We cant afford councseling right now as I am now on a job that is 100% commission and I just started after a layoff. So what is your advice? Where do troubled couples go or start when trying to rebuild? Any advice is appreciated.

We both do want to work on it - but I dont think either know how. :scratchhead:


Wanna be....


----------



## Atholk (Jul 25, 2009)

Report the lack of desire to your medical doctor. There may be something that can be done about things if the hysterectomy has affected your desire. May need an endocrine specialist. If your hormone levels are way off it's a hard road getting desire back.

Work on physical fitness. Sexual desire will perk up if you're in good shape. I'm not saying you have to do a triathlon or anything crazy, just get in healthy shape.

Feelings tend to follow actions. In short "fake it until you make it". Sit down and make a list of things you would do for your husband if you were truely in love with him. Then start working doing the stuff on the list. It doesn't have to be huge chores either, maybe something simple like "I'll text him twice each day when he's at work" is something that will work. Maybe it's once a week you'll pounce on him in lingere. Or give him a back rub or something. Just write it out and willingly start doing the things on the list.

It's important to understand that doing this isn't to change the way he feels about you, it is to change the way you feel about him. It will take some time, but emotion will eventually follow your actions.

He can do the same sort of list thing for you as well.

I really recommend Omega-3 fish oil to everyone as well. Improves my mood no end.

If you have $8 for a used copy of Amazon.com: His Needs, Her Needs: Building an Affair-Proof Marriage (9780800717889): Willard F. Harley Jr.: Books I really recommend you read that book together. Good luck!


----------



## Blanca (Jul 25, 2008)

i really think sometimes we get lost in our marriages and think the marriage should make us happy. but sometiems it doesnt and you have to rely on other things to help you along. 

if you have a healthy life outside of your marriage with good friends, hobbies, etc, then i think problems in the marriage can be manageable. but if you dont have any kind of support system, nothing outside of the marriage to make you happy and feel good, and your marriage is on the rocks, then what do you have to help you feel good? so sometimes i think you need to look outside the marriage first (not as in an affair but as in hobbies and friends, having a good time away from your marriage), feel good and happy with yourself again, and then come back to the issues in the marriage.


----------



## wannabewife (Nov 17, 2009)

Thank you both for advice. I will start that. 

We do not have friends or hobbies outside of the relationship. I think that is a big problem too. We do not have time to miss each other. We do not have time away from work and kids. 


My doctor is working on my hormones and I am seeing a specialist so I am getting there. But I think I have become some hurt by him that I lost me. I was part of the reason of the hurt and finally realized it.

We both want to work on this really badly. We have discussed our problems but then was stuck with where do we go from here? I actually also ordered a book called the Great american sex diet to help try to build back some of the intimacy and I hope to start that with him once it comes in.

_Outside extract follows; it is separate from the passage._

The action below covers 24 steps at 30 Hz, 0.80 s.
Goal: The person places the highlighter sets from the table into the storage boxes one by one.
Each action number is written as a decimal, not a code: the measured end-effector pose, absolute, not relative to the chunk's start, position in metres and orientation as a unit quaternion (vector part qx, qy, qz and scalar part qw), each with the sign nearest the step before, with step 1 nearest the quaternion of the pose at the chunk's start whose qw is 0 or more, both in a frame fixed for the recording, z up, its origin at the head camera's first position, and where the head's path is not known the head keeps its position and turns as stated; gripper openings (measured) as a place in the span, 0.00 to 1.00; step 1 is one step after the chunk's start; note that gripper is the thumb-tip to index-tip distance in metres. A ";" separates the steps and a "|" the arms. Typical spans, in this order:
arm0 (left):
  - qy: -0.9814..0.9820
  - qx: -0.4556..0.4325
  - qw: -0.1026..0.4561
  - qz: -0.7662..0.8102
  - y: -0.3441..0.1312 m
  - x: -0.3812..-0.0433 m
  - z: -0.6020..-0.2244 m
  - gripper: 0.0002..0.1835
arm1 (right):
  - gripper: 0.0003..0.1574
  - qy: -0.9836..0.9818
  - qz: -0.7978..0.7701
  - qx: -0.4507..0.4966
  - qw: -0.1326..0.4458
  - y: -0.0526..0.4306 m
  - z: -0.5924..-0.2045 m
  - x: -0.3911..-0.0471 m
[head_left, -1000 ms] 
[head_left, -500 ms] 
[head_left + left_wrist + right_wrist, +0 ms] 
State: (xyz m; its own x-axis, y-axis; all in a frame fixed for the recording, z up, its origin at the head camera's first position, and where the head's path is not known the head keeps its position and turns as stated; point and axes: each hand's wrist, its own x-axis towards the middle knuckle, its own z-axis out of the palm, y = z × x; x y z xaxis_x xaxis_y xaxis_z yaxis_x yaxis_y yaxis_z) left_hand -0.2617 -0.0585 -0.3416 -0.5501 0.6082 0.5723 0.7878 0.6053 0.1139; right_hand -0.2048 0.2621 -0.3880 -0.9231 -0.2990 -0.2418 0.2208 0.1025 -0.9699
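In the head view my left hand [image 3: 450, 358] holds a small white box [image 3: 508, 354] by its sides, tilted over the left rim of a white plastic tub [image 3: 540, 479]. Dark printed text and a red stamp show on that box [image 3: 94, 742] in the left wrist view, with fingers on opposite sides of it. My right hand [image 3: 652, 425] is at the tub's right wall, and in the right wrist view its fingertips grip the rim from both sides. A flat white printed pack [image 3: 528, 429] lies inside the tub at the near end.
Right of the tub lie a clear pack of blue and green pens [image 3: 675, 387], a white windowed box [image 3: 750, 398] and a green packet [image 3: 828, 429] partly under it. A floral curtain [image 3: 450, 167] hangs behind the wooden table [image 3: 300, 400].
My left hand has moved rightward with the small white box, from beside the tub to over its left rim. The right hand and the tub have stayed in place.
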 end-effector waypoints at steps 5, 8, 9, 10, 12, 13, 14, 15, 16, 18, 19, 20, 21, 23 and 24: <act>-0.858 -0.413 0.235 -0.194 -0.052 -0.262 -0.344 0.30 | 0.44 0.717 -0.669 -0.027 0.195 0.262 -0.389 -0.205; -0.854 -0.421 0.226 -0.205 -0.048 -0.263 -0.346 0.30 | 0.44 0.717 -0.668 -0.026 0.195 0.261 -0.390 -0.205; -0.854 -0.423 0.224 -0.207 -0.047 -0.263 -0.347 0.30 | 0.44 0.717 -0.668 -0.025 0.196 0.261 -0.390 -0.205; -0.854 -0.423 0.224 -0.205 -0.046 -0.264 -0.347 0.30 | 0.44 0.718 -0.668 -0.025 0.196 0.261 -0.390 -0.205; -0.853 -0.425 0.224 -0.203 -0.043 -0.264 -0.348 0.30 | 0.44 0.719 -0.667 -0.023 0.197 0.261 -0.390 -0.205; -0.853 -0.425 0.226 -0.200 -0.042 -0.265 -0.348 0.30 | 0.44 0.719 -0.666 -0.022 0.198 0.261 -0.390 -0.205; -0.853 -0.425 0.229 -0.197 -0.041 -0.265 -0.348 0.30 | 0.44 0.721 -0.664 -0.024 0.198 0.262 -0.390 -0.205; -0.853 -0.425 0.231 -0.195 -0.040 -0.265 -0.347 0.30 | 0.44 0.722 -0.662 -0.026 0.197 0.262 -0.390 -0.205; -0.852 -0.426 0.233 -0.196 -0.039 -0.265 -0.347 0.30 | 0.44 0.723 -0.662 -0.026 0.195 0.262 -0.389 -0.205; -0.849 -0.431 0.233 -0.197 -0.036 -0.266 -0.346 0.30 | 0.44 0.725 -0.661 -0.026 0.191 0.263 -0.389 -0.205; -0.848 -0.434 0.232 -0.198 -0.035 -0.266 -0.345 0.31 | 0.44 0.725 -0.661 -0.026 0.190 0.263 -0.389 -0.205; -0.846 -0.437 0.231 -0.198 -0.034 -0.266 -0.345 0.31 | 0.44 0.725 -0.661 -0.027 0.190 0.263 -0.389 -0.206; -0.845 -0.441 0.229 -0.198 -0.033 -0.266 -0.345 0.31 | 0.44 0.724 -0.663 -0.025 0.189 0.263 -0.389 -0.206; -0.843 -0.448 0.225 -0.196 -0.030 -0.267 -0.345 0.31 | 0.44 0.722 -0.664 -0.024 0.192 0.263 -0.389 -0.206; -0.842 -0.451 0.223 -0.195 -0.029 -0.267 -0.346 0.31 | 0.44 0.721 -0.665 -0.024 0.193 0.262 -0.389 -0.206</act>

I will also make that list and start on the small stuff. Thanks again. And plus I am still reading on these boards 

We are not married but I really want to be but not like this. So hopefully we can make our relationship rock solid before then! '

Ps...funny about the gym thing. I just started so I am headed in the right direction it seems.

Wanna be....


----------



## preso (May 1, 2009)

wannabewife said:


> My doctor is working on my hormones and I am seeing a specialist so I am getting there.....


Let me say this in the event you dont know...
be very careful with hormone pills... Hormone replacement therapy causes cancer and that is a well known fact. You could end up with breast cancer, having to have a mastectomy, chmo, radiation and all the emotional and financial hardships that go with that. 
If you educate yourself about HRT, you may find its just not worth it... more so just to have sex with your husband.

its too high a price to pay for the desire to have sex. Better is to accept you ahve lost some sex drive and your not 20 anymore, work with what you have and leave the HRT alone !


----------



## kristin moorehead (Nov 18, 2009)

I work with many couples who feel similarly to you. The advice you received so far is great and I would continue with all of that.

One thing that increases trust and intimacy is communicating regularly how you feel (not what you think). Most people say, "I feel like/that..... This is followed by a judgment or a thought and often creates distance between couples. There are 4 basic feelings (mad, sad, scared, happy) try to use these when you say how you feel.

Another thing I have my couples do is to create a list of things that make you feel loved or special - be specific ex. giving me a kiss when I get home. Exchange the lists and then each week pick at least one thing to give your mate as a gift. DO NOT keep score. These are gifts.

It is hard to give you months worth of counseling, but you have a lot to start with. Good luck and if you both try these things and the others suggested you will be on your way to reviving your relationship.


----------



## Atholk (Jul 25, 2009)

preso said:


> Let me say this in the event you dont know...
> be very careful with hormone pills... Hormone replacement therapy causes cancer and that is a well known fact. You could end up with breast cancer, having to have a mastectomy, chmo, radiation and all the emotional and financial hardships that go with that.
> If you educate yourself about HRT, you may find its just not worth it... more so just to have sex with your husband.
> 
> its too high a price to pay for the desire to have sex. Better is to accept you ahve lost some sex drive and your not 20 anymore, work with what you have and leave the HRT alone !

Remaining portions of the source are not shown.